── Exercise data ──
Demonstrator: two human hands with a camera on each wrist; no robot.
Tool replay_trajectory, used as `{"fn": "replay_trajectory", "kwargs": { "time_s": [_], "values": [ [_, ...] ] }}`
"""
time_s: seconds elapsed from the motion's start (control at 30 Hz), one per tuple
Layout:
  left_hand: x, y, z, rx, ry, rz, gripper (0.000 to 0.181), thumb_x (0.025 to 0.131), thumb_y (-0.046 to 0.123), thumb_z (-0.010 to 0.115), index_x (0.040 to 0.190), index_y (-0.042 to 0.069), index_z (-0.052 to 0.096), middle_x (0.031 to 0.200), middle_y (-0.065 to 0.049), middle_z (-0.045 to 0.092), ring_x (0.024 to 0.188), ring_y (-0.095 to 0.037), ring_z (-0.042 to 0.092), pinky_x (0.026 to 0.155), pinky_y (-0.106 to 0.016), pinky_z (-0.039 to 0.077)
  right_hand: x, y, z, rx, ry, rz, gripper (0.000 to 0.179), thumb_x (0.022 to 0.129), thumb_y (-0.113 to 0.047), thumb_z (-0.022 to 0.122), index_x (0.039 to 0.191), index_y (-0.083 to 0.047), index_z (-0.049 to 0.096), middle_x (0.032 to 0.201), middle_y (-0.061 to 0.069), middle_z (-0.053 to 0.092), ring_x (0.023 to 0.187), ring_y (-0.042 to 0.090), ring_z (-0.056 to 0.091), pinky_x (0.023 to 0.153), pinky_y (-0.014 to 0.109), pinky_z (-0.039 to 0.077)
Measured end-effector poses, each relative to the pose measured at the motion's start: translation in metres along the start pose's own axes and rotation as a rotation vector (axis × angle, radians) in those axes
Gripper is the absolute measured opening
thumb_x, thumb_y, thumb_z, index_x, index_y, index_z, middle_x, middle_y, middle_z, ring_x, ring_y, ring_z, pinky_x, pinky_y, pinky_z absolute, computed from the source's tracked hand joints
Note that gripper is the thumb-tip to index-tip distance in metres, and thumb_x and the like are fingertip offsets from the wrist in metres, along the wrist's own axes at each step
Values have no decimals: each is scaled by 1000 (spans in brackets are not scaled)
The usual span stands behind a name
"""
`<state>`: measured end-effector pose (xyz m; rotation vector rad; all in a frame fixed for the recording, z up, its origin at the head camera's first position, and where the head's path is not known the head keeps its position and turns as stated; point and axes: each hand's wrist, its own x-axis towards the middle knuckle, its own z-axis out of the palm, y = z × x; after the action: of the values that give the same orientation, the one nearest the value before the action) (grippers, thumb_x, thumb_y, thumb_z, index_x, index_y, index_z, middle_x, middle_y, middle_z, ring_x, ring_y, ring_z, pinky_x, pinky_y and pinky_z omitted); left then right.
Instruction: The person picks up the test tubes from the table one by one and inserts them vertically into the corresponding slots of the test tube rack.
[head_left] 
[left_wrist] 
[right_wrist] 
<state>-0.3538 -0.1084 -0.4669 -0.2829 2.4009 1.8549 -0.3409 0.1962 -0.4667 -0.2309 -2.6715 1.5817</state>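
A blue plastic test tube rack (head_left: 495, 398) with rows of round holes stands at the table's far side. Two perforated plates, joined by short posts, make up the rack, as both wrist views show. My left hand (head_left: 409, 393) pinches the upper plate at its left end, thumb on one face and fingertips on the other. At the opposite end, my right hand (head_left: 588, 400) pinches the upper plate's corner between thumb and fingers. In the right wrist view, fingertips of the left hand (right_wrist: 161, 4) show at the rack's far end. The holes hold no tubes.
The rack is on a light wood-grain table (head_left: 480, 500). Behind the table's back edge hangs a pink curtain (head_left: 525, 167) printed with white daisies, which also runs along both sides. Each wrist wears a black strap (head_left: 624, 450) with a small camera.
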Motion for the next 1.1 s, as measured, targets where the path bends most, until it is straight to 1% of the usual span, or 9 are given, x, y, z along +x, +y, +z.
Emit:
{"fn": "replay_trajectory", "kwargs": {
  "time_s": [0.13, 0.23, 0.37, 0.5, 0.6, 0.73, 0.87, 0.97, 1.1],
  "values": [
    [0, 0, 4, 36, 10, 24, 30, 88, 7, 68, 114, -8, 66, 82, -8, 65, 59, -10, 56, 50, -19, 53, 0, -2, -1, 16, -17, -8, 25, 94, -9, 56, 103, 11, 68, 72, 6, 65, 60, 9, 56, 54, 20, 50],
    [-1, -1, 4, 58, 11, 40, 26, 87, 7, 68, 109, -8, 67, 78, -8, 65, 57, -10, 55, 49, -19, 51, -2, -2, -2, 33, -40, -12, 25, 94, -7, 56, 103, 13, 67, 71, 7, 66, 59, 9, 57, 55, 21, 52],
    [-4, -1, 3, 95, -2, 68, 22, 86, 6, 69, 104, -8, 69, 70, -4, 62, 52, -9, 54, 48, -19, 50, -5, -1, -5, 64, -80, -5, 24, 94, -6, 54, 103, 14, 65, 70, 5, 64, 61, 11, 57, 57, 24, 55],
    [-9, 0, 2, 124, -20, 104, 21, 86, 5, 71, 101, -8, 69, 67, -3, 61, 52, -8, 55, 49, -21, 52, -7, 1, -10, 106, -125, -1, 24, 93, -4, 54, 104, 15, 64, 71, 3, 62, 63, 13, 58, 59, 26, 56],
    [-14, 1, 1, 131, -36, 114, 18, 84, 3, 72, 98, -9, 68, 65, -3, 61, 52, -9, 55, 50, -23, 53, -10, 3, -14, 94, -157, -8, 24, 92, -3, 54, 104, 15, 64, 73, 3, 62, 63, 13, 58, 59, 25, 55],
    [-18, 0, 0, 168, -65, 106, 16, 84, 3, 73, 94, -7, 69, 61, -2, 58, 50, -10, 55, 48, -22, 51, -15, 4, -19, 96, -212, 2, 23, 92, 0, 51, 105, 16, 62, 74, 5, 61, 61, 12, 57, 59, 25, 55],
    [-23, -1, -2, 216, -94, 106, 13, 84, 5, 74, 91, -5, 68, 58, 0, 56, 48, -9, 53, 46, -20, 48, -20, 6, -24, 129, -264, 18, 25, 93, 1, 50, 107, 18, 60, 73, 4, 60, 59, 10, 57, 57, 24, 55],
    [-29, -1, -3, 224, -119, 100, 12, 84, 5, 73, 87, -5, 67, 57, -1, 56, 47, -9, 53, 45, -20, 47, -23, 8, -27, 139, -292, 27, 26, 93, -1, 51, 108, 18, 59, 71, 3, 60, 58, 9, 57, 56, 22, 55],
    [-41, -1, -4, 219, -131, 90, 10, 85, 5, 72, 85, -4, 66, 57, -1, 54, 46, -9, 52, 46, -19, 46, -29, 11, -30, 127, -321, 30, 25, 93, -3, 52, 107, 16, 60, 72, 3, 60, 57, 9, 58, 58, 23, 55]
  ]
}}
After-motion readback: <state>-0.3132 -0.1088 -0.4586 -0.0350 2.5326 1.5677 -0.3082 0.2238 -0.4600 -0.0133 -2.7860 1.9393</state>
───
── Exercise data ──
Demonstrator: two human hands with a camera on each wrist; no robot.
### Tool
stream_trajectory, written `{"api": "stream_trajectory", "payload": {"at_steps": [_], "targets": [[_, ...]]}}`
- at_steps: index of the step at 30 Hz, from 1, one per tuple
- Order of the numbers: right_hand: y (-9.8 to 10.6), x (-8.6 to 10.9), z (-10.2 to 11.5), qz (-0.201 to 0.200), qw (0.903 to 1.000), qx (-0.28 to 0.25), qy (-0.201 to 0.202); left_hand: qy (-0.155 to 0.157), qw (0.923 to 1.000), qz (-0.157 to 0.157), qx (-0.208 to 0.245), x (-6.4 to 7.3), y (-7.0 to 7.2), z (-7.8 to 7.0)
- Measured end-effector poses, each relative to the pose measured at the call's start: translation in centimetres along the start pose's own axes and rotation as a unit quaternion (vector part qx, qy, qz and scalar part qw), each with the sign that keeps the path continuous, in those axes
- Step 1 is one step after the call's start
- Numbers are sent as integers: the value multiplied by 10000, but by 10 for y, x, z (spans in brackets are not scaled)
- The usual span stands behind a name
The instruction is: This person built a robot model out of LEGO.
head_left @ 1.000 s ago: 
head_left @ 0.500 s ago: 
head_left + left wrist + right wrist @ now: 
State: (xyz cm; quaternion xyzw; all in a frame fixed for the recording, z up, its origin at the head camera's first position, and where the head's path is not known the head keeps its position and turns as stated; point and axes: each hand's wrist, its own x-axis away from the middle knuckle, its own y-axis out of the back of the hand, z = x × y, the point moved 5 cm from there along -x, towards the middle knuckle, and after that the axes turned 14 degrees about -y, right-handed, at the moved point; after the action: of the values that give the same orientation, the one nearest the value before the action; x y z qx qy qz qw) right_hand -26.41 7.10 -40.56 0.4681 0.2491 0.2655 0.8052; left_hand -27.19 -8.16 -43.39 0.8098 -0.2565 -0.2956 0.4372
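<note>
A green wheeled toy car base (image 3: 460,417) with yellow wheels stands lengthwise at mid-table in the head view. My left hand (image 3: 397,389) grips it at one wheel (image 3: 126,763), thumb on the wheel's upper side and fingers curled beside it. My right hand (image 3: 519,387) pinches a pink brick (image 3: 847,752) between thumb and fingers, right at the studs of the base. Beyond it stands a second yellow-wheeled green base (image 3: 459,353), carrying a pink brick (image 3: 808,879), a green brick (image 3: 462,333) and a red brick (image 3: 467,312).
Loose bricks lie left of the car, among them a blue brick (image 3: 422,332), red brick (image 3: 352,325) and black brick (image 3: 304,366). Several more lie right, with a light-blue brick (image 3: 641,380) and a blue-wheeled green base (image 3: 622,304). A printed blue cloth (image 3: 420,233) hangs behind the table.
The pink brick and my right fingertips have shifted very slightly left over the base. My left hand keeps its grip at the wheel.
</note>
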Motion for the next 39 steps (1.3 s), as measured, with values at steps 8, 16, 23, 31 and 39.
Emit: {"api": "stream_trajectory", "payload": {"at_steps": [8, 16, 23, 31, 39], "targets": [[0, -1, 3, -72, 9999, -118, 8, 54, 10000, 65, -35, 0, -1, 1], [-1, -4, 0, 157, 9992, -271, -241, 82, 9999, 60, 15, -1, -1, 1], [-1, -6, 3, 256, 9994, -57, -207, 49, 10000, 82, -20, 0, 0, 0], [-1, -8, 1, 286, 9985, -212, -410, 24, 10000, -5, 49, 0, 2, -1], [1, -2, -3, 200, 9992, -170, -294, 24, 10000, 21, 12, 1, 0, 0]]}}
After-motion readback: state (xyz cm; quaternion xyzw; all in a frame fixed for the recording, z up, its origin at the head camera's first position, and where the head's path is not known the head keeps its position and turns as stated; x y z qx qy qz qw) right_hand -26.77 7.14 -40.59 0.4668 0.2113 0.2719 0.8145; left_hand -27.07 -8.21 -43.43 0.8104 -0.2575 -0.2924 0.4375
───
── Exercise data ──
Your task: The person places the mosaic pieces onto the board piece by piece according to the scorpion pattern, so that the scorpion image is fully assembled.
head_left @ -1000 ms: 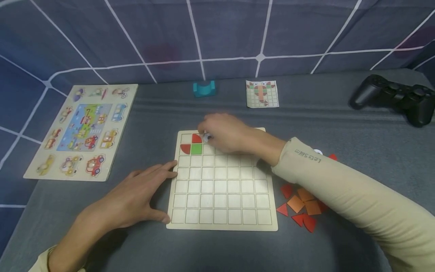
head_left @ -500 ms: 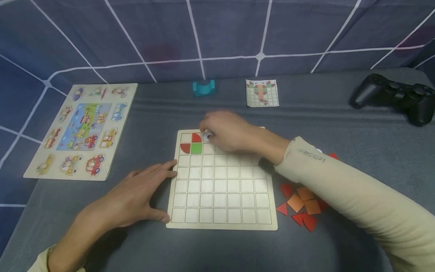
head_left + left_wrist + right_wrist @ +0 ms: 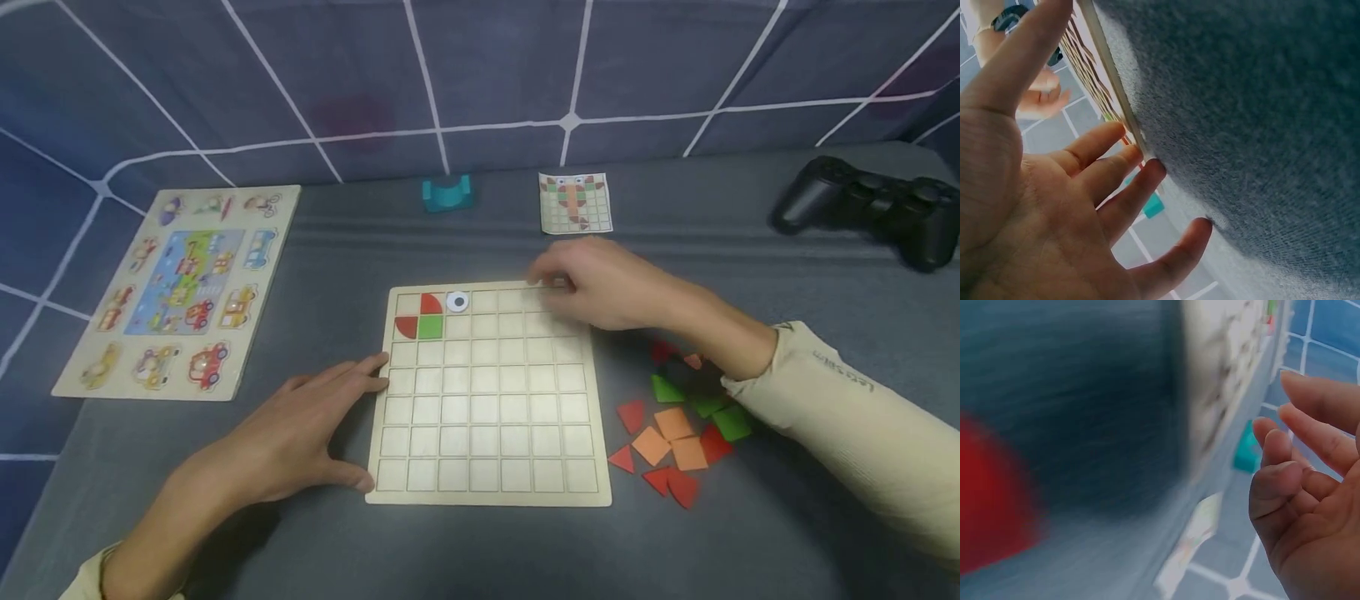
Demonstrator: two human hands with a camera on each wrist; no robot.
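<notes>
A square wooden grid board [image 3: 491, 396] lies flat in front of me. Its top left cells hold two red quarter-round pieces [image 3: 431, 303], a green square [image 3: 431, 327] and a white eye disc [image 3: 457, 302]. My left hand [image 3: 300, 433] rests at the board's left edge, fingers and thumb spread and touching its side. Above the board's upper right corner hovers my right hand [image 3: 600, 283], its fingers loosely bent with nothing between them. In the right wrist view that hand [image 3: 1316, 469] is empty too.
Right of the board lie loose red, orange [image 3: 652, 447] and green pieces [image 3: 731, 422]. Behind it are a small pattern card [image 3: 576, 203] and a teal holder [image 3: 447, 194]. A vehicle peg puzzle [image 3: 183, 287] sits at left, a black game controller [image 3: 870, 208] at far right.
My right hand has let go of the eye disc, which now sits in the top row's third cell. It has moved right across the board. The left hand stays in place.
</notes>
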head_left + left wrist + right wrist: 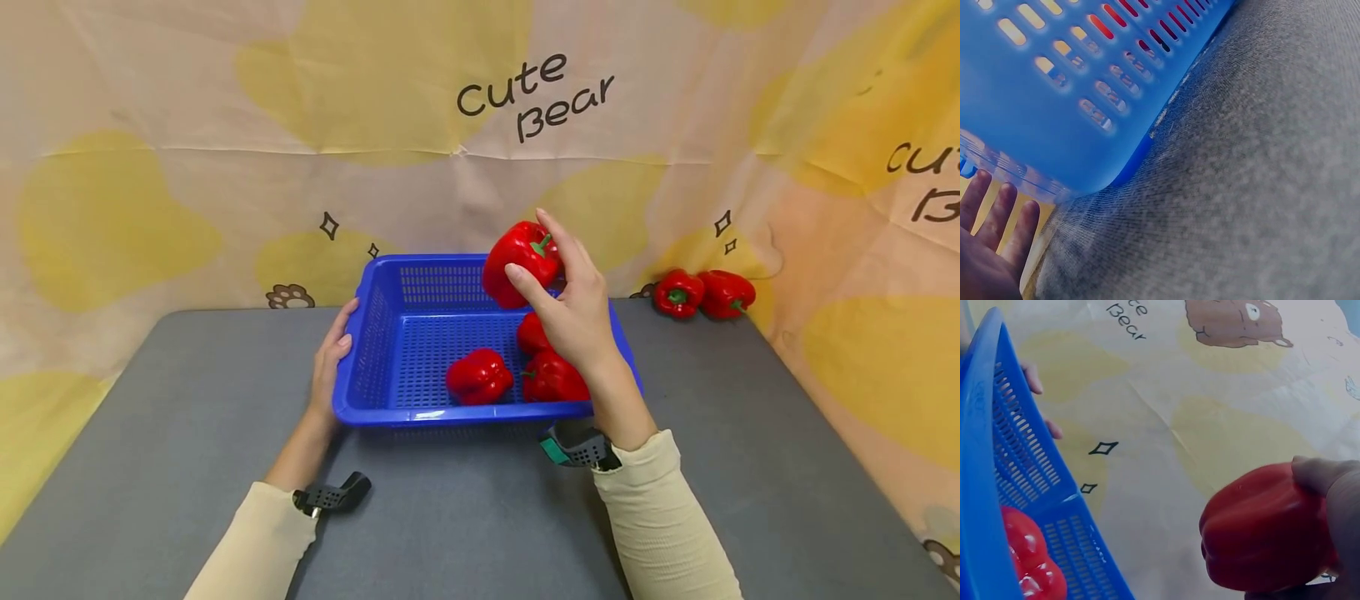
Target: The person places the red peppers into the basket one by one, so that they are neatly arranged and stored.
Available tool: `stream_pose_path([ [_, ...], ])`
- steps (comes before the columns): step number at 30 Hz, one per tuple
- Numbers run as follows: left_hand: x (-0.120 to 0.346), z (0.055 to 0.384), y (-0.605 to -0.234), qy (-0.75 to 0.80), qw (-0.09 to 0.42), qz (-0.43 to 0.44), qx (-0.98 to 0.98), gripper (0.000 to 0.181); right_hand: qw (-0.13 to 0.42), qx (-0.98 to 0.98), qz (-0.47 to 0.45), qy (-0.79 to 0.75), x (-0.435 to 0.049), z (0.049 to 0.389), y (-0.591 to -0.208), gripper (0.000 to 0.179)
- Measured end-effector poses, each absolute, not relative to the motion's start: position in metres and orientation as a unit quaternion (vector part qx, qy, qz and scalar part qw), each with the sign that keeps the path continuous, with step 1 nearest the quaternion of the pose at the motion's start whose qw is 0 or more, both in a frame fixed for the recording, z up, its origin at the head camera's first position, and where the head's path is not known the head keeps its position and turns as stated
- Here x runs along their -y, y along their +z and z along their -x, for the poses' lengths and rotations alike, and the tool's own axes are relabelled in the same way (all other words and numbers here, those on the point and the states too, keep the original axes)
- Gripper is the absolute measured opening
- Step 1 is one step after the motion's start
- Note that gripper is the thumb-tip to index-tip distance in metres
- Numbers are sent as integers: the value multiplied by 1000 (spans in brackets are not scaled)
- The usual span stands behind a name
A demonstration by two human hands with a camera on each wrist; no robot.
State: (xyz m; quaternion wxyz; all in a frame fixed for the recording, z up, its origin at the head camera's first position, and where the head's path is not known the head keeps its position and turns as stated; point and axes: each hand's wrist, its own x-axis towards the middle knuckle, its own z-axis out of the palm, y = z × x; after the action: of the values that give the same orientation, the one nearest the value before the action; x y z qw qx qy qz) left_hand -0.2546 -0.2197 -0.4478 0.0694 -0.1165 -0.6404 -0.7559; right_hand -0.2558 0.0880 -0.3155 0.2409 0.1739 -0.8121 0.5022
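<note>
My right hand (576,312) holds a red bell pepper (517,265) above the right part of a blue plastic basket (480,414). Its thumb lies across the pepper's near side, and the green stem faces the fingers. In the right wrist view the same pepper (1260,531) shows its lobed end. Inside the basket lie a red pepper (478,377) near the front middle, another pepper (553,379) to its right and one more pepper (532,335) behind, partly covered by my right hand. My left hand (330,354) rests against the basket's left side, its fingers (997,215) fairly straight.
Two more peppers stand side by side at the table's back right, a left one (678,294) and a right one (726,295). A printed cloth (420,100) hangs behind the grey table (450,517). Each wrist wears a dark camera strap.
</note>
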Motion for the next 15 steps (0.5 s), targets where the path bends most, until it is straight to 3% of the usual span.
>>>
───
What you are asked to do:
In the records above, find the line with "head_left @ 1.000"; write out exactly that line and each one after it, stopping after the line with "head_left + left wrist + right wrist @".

Answer for the task:
head_left @ 1.000 s ago: 
head_left @ 0.500 s ago: 
head_left + left wrist + right wrist @ now: 

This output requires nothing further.